Task instructions ::
Each line of the listing that holds "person" counts once; report how many there are, and nothing more.

Source data ::
--------------------------------

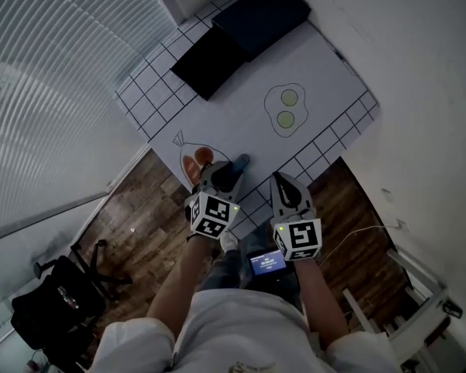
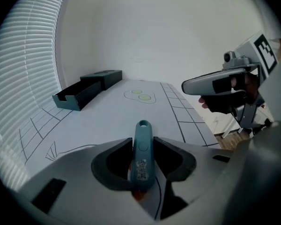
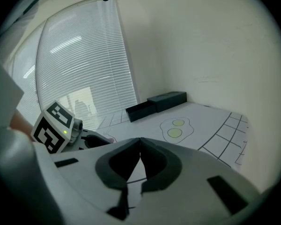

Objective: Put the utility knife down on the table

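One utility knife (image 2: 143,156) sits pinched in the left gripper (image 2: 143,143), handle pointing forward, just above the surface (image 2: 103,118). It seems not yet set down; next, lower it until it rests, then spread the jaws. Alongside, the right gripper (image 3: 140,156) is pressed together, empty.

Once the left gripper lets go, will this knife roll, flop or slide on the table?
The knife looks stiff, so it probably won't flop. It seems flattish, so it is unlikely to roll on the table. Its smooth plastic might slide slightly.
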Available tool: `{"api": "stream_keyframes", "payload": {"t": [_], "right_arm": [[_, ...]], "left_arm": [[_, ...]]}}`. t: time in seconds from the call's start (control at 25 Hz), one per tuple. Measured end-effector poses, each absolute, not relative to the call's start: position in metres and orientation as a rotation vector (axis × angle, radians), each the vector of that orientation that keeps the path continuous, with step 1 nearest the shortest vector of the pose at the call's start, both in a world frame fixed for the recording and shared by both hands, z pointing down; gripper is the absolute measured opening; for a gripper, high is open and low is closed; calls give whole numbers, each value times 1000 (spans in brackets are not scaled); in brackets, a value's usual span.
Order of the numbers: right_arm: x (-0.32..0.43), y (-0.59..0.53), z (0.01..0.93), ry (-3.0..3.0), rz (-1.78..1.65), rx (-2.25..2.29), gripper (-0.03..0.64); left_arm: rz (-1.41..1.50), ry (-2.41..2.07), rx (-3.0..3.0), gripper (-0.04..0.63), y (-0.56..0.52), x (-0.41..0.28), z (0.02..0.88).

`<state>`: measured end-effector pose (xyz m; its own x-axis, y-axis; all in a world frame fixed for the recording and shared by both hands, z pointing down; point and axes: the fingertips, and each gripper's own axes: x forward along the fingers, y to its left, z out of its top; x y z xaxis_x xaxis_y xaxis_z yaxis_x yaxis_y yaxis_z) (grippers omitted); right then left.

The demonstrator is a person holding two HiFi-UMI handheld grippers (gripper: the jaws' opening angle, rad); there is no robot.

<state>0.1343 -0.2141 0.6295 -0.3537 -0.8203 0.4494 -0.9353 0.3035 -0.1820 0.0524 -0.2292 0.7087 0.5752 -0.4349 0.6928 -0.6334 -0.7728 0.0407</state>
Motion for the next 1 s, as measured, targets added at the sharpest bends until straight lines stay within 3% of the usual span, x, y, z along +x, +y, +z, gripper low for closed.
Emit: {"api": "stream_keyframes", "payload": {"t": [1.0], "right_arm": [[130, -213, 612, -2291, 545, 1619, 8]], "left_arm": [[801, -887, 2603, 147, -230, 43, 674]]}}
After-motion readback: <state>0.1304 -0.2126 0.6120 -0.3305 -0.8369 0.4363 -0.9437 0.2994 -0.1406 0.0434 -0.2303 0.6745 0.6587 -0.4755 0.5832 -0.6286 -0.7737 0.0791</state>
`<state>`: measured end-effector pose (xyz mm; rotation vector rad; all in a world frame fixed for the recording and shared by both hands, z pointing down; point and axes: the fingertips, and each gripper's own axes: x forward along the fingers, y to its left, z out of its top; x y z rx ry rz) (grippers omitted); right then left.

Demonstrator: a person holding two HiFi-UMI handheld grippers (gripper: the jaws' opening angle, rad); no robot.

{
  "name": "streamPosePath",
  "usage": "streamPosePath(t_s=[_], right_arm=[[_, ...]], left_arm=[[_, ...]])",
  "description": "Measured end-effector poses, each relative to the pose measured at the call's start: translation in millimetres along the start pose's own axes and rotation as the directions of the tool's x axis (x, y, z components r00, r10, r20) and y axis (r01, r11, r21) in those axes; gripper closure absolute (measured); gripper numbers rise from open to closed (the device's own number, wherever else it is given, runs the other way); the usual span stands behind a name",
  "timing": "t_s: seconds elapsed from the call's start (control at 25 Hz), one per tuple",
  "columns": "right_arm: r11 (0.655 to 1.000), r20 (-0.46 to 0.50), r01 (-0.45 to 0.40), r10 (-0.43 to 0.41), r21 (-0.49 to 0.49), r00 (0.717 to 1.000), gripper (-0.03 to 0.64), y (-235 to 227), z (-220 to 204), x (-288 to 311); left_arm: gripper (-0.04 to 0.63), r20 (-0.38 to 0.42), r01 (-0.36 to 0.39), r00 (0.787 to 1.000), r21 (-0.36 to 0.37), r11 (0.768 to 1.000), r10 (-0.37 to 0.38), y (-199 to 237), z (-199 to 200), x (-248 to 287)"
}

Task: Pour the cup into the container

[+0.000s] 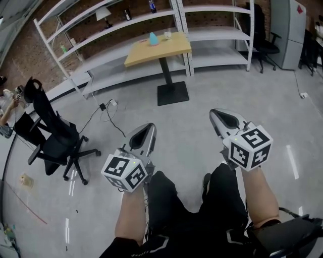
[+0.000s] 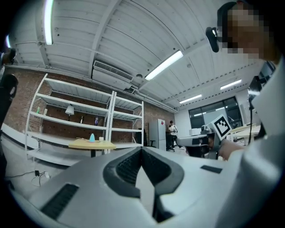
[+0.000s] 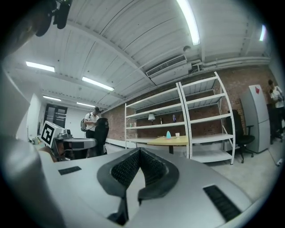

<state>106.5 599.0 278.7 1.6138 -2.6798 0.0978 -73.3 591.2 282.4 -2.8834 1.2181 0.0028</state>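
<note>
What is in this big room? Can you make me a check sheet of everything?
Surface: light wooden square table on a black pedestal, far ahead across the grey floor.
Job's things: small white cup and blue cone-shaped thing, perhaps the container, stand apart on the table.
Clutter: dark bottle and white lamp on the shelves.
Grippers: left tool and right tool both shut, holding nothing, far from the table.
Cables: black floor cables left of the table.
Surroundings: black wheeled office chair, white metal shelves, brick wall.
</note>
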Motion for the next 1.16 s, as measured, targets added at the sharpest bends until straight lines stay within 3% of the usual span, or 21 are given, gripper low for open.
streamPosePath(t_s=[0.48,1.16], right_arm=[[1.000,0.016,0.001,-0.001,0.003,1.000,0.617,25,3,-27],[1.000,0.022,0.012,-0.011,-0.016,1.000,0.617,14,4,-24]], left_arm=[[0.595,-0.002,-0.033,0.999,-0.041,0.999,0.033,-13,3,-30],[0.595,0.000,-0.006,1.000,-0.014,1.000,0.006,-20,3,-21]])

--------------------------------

Problem solution ::
2